You can also find a video of the full interview here.

‘Nicole Pacent Visited the ClexaCon London Press Room’ On the final day of ClexaCon London, Nicole Pacent and Mandahla Rose visited the press room together. They are in Passage together, which will come out in 2019. They talked about other projects they have been working on, about queer and non-queer actors playing queer characters, and about mental health. Because the interview was so long, I have divided into two parts. This is Nicole’s part: http://bit.ly/NicolePacentCCUK

Are movies and TV trying to do multiple birds with one stone as in “we now have a queer character who is black and in a wheelchair.” How do we counter this attempt to stack multiple forms of diversity within a single character?

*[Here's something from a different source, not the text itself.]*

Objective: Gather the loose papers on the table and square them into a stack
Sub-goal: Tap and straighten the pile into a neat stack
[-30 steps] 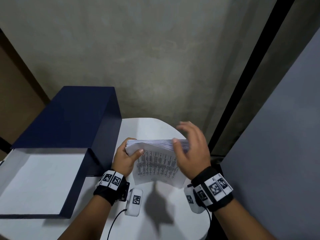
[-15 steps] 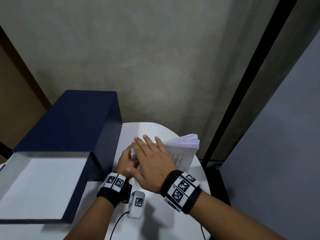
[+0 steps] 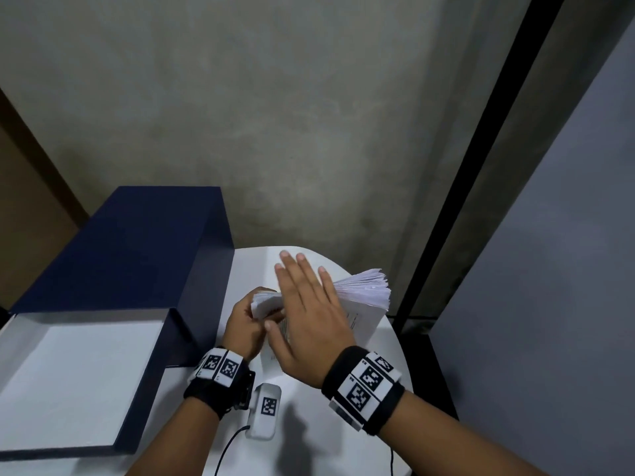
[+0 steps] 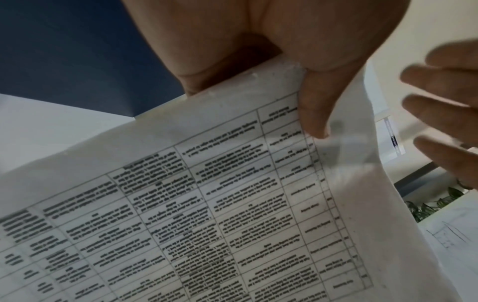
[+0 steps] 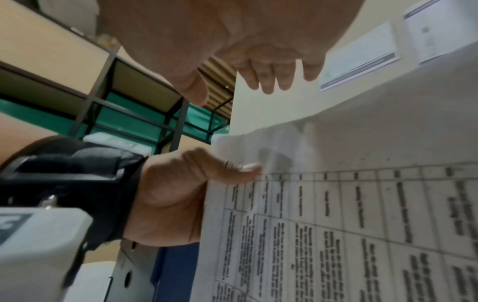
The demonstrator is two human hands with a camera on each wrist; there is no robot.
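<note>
Papers (image 3: 364, 297) stand on edge on the table (image 3: 309, 417), left hand (image 3: 245, 329) pinching one corner; right hand (image 3: 305, 317), a second ago at the far side, now hovers flat-fingered, holding nothing: squaring underway.

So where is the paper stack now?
Head view, centre: the paper stack stands on edge on the white table, gripped by the left hand, right of the blue box.

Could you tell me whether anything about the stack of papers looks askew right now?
Yes: the stack of papers is not square. Its far right corner fans out with uneven sheet edges, while the left hand pinches the opposite corner.
</note>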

Nicole Pacent: That is a great question. I would say that detokenizing all of it is the only way to do that. To say ‘We don’t want the token person of color. We don’t want the token queer person. And we don’t want an X amount of women.’ And I am talking about in front of the camera and behind the camera, right.

I think that is the only way to do it. To start looking at people as people versus what they can bring in terms of their “diversity card.” So, that we are not thinking about it in terms like ‘Ok, have we filled all of our boxes and how can we do this with fewer people?’

I think the root of the issue is the fact that people are tokenized so unless we are talking about it those terms regularly and calling that out, then it is not going to change.

On your panels, you two did not get the chance to talk much about your upcoming projects. What would you like to say about them now?

[Mandahla Rose first talked about their shared project Passage. Then, Nicole Pacent discussed her own projects.]

Nicole Pacent: I have been doing a lot over the past couple of months. So, I have on the podcasting front my Coming-Out Pod with Lauren and Nicole, which comes out weekly on Wednesdays. We interview queer people from all walks of life and tell the tales of how they came out to friends and family and the world at large. See how that rolls off the tongue? I have said it many times. It is the opening of our show. No, it is really wonderful. We have interview Stephanie Beatriz and a bunch of other pretty amazing people. That is on all podcast platforms.

Podcast

I am also on another podcast that is 180 degrees opposite. It is a narrative podcast that just came out from the tech giant SAP. It is Sci-Fi, fantasy, Renaissance nerdy kind of podcast called Searching for Salaì. The podcast is about if Leonardo da Vinci’s assistant Salaì traveled through time and met this one woman. It is about their relationship and trying to debunk his story. There is a whole bunch of nerdy Renaissance and nerdy tech and science stuff in it. And it is just like this beautifully written story and I get to act in it. So, I narrate the entire thing and I am also in all the scenes. That is on the total opposite of the podcasting spectrum but also on all streaming platforms.

Two short films

I shot two short films recently that are both about to do festival runs. One of them is called Other Loving. I play the central character who is a bisexual poly character and who is dealing with a break-up with a boyfriend and having to come home to her wife and talk about that. So, it is stuff people are not seeing, haven’t seen, and are going to feel all different kinds of ways about it, I am sure. It was a really emotional and beautiful project and it has some good people behind it.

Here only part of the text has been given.